▶ What you are asked to do: Leaving the pictures aside, repeat every line below exactly.

▶ Raw data:
******************************

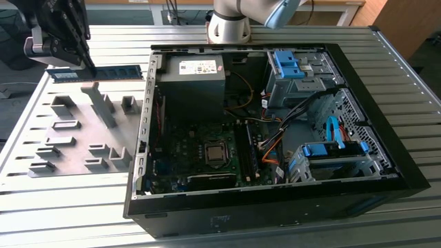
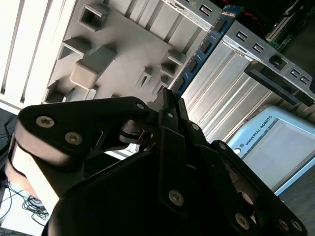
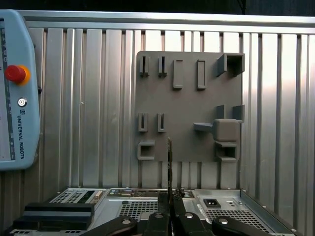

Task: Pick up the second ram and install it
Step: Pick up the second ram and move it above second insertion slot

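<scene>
My gripper [image 1: 88, 67] is pinched narrow on the second ram [image 1: 117, 72], gripping it off-centre, with the stick edge-on between my fingers [image 3: 162, 202]. The grey fixture plate [image 1: 69, 111] lies under my fingertips. The ram's longer end points at the open computer case [image 1: 276, 212] beside the plate.

Exterior view: fixture plate [image 1: 76, 129] on worktop [image 1: 69, 217], frame left; open computer case [image 1: 276, 206] just beside it, centre to right; power supply [image 1: 191, 77] in case's upper-left corner; second ram [image 1: 115, 72] between fingers [image 1: 84, 54], upper left, above plate's far edge
</scene>
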Robot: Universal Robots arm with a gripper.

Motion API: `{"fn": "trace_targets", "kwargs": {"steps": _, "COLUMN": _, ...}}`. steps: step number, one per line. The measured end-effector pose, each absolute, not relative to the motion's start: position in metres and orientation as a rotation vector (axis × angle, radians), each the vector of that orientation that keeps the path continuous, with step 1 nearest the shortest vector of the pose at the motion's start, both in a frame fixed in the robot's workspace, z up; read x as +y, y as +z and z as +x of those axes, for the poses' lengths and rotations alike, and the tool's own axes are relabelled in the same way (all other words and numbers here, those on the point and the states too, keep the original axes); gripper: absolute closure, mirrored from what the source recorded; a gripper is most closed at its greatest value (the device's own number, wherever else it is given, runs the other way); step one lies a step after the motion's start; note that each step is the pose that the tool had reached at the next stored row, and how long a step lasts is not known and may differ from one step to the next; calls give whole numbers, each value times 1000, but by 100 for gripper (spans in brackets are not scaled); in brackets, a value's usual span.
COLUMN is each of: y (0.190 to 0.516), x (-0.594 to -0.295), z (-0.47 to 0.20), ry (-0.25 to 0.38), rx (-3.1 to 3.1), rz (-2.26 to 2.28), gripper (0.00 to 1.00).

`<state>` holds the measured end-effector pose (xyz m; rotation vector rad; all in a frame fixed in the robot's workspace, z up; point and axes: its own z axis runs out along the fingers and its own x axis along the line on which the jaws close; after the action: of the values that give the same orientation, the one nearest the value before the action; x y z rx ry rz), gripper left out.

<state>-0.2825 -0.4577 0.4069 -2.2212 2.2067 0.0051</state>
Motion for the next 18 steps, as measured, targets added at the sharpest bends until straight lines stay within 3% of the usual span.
{"fn": "trace_targets", "kwargs": {"steps": 18, "y": 407, "x": -458, "z": -264, "ry": 5, "rx": 2207, "rz": -2221, "gripper": 86}}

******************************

▶ Problem solution:
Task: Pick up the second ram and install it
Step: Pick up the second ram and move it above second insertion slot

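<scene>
My gripper [image 1: 88, 67] is pinched narrow on the second ram [image 1: 117, 72], gripping it off-centre, with the stick edge-on between my fingers [image 3: 162, 202]. The grey fixture plate [image 1: 69, 111] lies under my fingertips. The ram's longer end points at the open computer case [image 1: 276, 212] beside the plate.

Exterior view: fixture plate [image 1: 76, 129] on worktop [image 1: 69, 217], frame left; open computer case [image 1: 276, 206] just beside it, centre to right; power supply [image 1: 191, 77] in case's upper-left corner; second ram [image 1: 115, 72] between fingers [image 1: 84, 54], upper left, above plate's far edge
</scene>
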Robot: Universal Robots arm with a gripper.

Motion API: `{"fn": "trace_targets", "kwargs": {"steps": _, "COLUMN": _, ...}}`. steps: step number, one per line. The measured end-effector pose, each absolute, not relative to the motion's start: position in metres and orientation as a rotation vector (axis × angle, radians), each the vector of that orientation that keeps the path continuous, with step 1 nearest the shortest vector of the pose at the motion's start, both in a frame fixed in the robot's workspace, z up; read x as +y, y as +z and z as +x of those axes, for the poses' lengths and rotations alike, and the tool's own axes are relabelled in the same way (all other words and numbers here, those on the point and the states too, keep the original axes); gripper: absolute closure, mirrored from what the source recorded; a gripper is most closed at its greatest value (the device's own number, wherever else it is given, runs the other way); step one lies a step after the motion's start; note that each step is the pose that the tool had reached at the next stored row, and how long a step lasts is not known and may differ from one step to the next; calls give whole numbers, each value times 1000, but by 100 for gripper (spans in brackets are not scaled); in brackets, a value's usual span.
COLUMN is each of: y (0.190 to 0.516), x (-0.594 to -0.295), z (-0.47 to 0.20), ry (-0.25 to 0.38), rx (-3.1 to 3.1), rz (-2.26 to 2.28), gripper (0.00 to 1.00).

`<state>` holds the measured end-effector pose (xyz m; rotation vector rad; all in a frame fixed in the robot's workspace, z up; point and axes: its own z axis runs out along the fingers and its own x axis along the line on which the jaws close; after the action: of the values that give the same orientation, the one nearest the value before the action; x y z rx ry rz), gripper left out.

<state>-0.2825 -0.4577 0.4069 -2.2212 2.2067 0.0051</state>
Motion for the next 18 steps, as measured, targets added at the sharpest bends until straight lines stay within 3% of the usual span.
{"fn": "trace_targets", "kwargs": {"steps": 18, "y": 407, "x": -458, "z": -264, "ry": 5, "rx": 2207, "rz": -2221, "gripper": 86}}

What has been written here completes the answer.